1.2Licensee accepts the Carnegie Mellon Materials on an “AS IS, AS PROVIDED” basis. The Carnegie Mellon Materials are the product of academic research, ARE EXPERIMENTAL AND MAY HAVE HAZARDOUS PROPERTIES, and Carnegie Mellon does not represent that they are free from errors or are suitable for any particular task.
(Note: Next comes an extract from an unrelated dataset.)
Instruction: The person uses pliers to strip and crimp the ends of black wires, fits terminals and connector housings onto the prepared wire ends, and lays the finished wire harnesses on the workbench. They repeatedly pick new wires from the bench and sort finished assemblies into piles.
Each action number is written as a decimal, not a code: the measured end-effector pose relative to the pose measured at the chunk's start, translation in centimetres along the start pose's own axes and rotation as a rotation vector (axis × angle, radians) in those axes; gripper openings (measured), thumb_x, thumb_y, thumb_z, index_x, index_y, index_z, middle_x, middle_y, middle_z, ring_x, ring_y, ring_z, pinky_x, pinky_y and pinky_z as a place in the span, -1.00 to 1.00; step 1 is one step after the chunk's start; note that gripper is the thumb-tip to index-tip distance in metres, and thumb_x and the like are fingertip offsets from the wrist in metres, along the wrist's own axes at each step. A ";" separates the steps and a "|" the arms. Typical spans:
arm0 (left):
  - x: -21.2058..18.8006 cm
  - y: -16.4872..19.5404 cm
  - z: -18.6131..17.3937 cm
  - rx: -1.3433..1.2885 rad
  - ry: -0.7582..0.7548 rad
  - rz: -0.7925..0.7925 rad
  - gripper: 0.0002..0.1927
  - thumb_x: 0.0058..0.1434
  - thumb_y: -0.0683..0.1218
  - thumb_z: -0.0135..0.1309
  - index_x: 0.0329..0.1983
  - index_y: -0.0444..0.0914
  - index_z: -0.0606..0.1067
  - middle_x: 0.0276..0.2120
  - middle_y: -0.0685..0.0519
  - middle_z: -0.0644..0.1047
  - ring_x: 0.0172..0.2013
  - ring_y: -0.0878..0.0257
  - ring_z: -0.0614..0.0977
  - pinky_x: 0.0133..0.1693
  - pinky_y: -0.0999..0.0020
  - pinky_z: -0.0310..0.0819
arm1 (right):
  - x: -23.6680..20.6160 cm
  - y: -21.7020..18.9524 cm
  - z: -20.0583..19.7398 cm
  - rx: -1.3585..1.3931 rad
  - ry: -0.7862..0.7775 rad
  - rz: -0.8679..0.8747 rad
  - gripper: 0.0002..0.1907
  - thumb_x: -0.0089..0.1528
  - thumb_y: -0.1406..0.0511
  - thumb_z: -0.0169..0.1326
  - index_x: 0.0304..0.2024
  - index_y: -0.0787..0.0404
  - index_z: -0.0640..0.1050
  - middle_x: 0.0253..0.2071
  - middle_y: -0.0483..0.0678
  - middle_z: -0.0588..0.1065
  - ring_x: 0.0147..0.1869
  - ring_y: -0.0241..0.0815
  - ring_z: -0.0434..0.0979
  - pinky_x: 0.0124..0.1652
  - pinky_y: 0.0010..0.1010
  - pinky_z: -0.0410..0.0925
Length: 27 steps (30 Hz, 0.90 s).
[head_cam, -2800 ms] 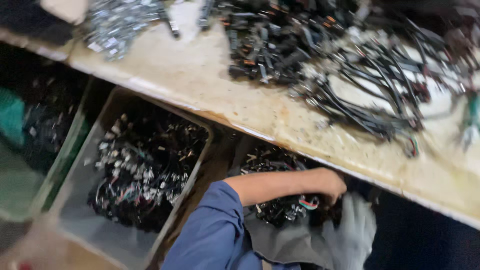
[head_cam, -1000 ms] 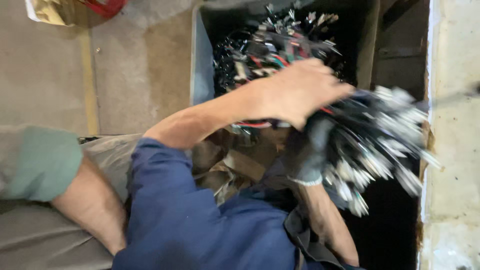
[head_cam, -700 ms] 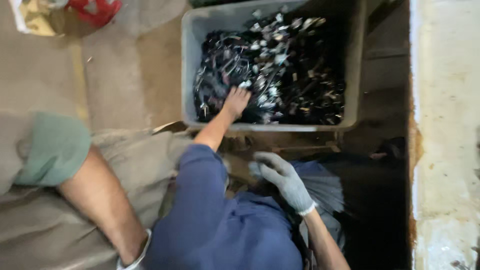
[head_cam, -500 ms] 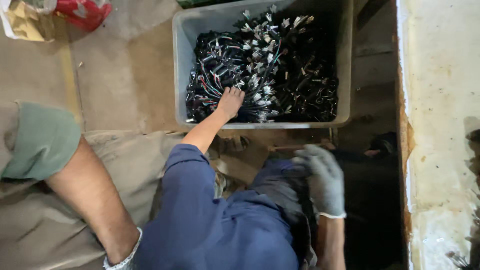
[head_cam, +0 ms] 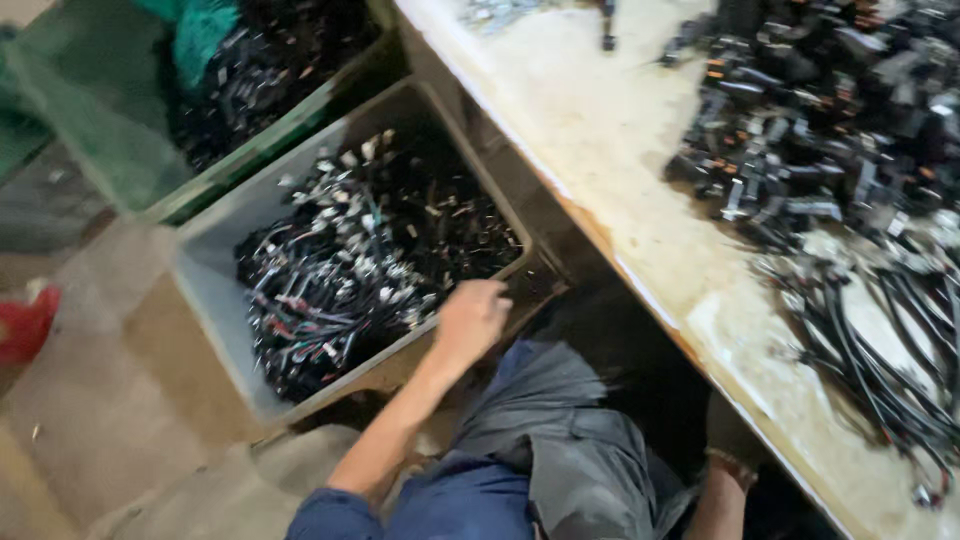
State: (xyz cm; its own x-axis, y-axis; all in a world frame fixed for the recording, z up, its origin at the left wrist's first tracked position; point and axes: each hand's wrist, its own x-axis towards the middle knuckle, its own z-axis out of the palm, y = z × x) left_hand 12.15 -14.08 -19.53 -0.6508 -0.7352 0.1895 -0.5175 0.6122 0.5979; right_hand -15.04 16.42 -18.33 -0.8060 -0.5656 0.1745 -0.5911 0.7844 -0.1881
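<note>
My bare left hand [head_cam: 470,318] rests at the near rim of a grey plastic bin [head_cam: 205,290], close to its right corner. I see nothing held in it; the fingers are loosely bent and blurred. The bin holds a heap of black wire harnesses with white connectors [head_cam: 340,270]. My right hand [head_cam: 733,432], in a dark glove, sits low under the edge of the worktable [head_cam: 620,190], mostly in shadow. Its grip is hidden. A blue sleeve [head_cam: 420,505] and a grey apron [head_cam: 560,440] fill the bottom of the view.
A green crate [head_cam: 120,150] with more dark wire parts stands behind the grey bin. On the worktable lie piles of black connectors [head_cam: 800,110] and black cables [head_cam: 880,350]. A red object [head_cam: 25,320] lies on the floor at left.
My left hand has come off the wires inside the bin to its near rim. My gloved right hand has dropped under the table edge. The view has swung up to show the tabletop.
</note>
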 end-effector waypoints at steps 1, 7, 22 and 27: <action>1.1 2.5 2.3 -0.043 -0.092 0.037 -0.64 0.27 0.08 0.12 -0.02 -0.25 0.54 -0.07 -0.14 0.61 -0.01 -0.07 0.62 -0.04 0.07 0.53 | 0.0 1.8 0.4 0.022 -0.025 0.069 -0.51 0.47 0.06 -0.05 0.31 0.20 0.48 0.31 0.20 0.46 0.38 0.28 0.41 0.37 0.00 0.23; 8.3 13.9 11.7 0.133 -0.644 0.224 -0.62 0.24 0.06 0.03 0.02 -0.22 0.55 -0.06 -0.17 0.60 -0.11 -0.16 0.66 -0.14 -0.06 0.54 | -1.1 5.0 -0.1 0.055 -0.057 0.255 -0.57 0.39 0.13 0.01 0.23 0.20 0.50 0.23 0.17 0.49 0.31 0.24 0.45 0.30 -0.04 0.27; 12.6 15.3 -3.9 -0.560 -1.014 0.285 -0.80 0.25 -0.05 0.20 -0.15 -0.25 0.63 -0.27 -0.05 0.71 -0.20 0.08 0.76 -0.08 0.21 0.62 | -3.9 0.7 -7.9 0.328 0.082 0.110 -0.68 0.19 0.30 0.16 0.01 0.19 0.55 0.03 0.10 0.55 0.15 0.14 0.54 0.11 -0.14 0.38; 28.4 16.3 -4.4 -0.097 0.057 0.593 -0.52 0.24 0.06 0.21 0.19 -0.18 0.48 0.11 -0.16 0.55 0.14 -0.10 0.56 0.13 0.06 0.47 | -2.4 -4.2 -15.0 0.522 0.045 -0.155 -0.69 0.13 0.36 0.21 -0.06 0.19 0.56 -0.04 0.08 0.57 0.09 0.11 0.57 0.05 -0.18 0.41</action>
State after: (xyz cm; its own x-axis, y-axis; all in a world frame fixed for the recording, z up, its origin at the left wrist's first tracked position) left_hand -12.33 -26.30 -0.96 -0.7805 -0.2928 0.5523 -0.0207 0.8952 0.4452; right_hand -10.20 18.31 -3.48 -0.7132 -0.6440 0.2767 -0.6482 0.4557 -0.6101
1.3Carnegie Mellon reserves the right to inspect Licensee’s use of the Carnegie Mellon Materials from time to time upon reasonable prior notice to Licensee and during normal business hours for the purpose of verifying Licensee’s compliance with this Agreement. Licensee agrees to reasonably cooperate with Carnegie Mellon in any such inspections.
1.4A transmittal fee of [***], payable within thirty (30) days of execution of this Agreement, shall be paid by Licensee to Carnegie Mellon, for preparation and distribution costs associated with making the Carnegie Mellon Materials.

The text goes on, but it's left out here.